The Joint Commission on Accreditation of Healthcare Organizations (JCAHO), which not only accredits hospitals, but also home care, has issued the first "mandatory" report card. Report cards are public reports comparing quality for an organization with other organizations in an industry. The JCAHO report card focuses on hospitals at this time, but home care providers can anticipate that this activity will spread to home care. In fact, HCFA is moving toward report cards for organizations who receive Medicare and Medicaid. The quality indicators developed by Shaughnessy's research team to measure outcomes in home care will be included in the Medicare survey process, and most likely will form the basis for home care consumer report cards.

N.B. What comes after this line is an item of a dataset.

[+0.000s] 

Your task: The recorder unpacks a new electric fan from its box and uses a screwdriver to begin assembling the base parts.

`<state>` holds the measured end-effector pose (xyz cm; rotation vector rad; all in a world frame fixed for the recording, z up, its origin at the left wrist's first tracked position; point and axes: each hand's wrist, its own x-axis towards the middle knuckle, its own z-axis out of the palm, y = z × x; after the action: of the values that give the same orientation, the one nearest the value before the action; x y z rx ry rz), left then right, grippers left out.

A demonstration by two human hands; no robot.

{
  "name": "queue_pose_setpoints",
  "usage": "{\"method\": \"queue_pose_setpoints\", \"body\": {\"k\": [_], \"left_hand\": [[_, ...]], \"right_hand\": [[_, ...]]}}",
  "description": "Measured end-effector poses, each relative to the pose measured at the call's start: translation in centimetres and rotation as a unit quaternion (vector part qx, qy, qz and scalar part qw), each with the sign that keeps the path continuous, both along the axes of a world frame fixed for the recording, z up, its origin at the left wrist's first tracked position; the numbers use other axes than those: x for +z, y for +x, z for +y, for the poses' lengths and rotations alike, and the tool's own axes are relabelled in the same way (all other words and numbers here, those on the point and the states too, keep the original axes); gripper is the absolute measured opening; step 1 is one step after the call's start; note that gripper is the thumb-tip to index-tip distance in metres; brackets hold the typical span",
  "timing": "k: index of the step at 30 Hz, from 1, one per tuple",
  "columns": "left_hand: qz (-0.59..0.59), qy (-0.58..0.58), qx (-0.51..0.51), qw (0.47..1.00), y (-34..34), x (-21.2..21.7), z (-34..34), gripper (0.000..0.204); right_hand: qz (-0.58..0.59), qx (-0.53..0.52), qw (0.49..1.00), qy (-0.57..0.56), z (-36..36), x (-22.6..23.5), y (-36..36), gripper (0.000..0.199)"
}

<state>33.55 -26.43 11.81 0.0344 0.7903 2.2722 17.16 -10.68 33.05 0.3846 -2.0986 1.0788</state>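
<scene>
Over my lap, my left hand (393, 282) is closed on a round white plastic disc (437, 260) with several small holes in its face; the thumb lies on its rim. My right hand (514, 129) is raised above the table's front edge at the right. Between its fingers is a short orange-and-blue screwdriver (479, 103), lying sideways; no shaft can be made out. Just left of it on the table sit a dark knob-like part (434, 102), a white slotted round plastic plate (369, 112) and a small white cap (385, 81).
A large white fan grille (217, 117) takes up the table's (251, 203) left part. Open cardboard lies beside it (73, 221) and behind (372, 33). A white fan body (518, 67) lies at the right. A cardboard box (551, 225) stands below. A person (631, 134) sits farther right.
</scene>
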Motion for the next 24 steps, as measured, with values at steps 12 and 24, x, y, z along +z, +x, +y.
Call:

Managed care has been the driving force behind the development of consumer report cards. Purchasers and individual consumers want to know about the quality of care they can expect when buying health care or selecting a provider. When consumers buy any other product, they want to know what to expect in return for the money spent. It is unimaginable that consumers would buy a washer, car, or house without asking about the quality of the product. Other than word of mouth, consumers and purchasers have not had information available to judge the quality of health care. Report cards will provide at least some information for comparison shopping.

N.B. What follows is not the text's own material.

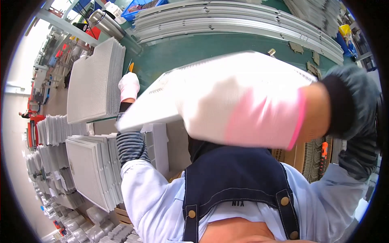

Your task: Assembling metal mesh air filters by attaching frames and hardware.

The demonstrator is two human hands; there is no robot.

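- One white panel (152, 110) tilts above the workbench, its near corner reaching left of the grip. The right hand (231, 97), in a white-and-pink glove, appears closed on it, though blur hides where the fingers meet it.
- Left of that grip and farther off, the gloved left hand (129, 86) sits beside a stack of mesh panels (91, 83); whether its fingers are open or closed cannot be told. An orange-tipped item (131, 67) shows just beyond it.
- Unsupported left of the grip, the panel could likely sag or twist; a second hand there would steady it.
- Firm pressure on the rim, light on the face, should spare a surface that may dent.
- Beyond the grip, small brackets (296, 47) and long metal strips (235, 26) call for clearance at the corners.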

Home care providers must be alert to whether data which will be used to describe the quality of their care is reliable and valid. Providers also will need to analyze the specific care provided by staff to determine if it contributes to quality care. Home care is primarily provided by or directed by nursing. Without standardization of nursing data, home care providers will not be able to analyze data across clients to determine what interventions make a difference nor what outcomes are produced. In a recent report, "Nursing Report Card for Acute Care Settings," the American Nurses' Association states that there are many inputs which influence outcomes, one of which is nursing. Nursing inputs include: health status assessment, surveillance, symptom control, infection control, physical safety, nutrition/hydration, therapeutic procedures, patient education/counseling, and discharge planning. The way in which nursing data can be standardized to capture this information is to use the recommended classification systems. The American Nurses Association has recommended four classification systems for standardizing nursing data. These are: the North American Nursing Diagnosis Association (NANDA) nursing diagnoses; the Omaha System which includes nursing diagnoses, interventions, and outcome ratings; the Nursing Intervention Classification (NIC) system of interventions; and the Home Health Care Classification System which includes nursing diagnoses and interventions. Of these systems, the Omaha System was developed for use in community/home health and is the most comprehensive and well tested. It is based on language of practicing nurses and has been developed over 15 years through federally funded studies.

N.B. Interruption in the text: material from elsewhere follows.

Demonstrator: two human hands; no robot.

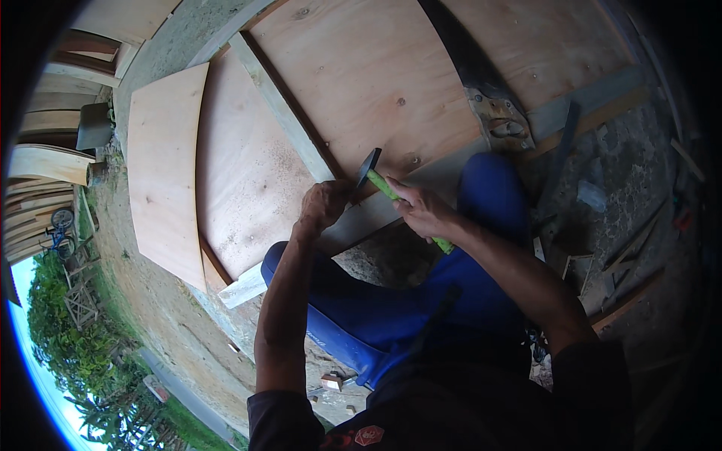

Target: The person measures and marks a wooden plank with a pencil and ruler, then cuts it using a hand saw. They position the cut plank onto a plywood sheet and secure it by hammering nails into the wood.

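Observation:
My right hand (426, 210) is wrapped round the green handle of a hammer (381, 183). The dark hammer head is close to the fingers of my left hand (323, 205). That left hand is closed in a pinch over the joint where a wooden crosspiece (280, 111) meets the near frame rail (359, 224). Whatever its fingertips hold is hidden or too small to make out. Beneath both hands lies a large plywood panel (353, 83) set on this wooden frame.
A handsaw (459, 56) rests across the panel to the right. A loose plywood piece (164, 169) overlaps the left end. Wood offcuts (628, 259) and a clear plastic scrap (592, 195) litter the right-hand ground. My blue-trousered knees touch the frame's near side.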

The most feasible way to collect standardized data is to build data collection into everyday practice through the use of computerized documentation systems. In that way, data need only be entered once and then is available for multiple purposes, such as producing consumer report cards, continuous improvement, research, and transmission for inclusion in large integrated health data systems. This is only possible, however, if the documentation program allows for retrieval and ready manipulation of data to respond to changing information needs. CareFacts by Epsilon Systems Inc. is such a system. Through incorporation of the Omaha System into home care documentation and inclusion of querying functions, the CareFacts program provides a powerful solution to home health agencies' ability to capture and use information in a cost-effective manner.


Citation: Westra, B. (1994). Standardized Data: The Foundation for Home Care Report Cards. The Quality Messenger, 1(3), 5, 7, 8.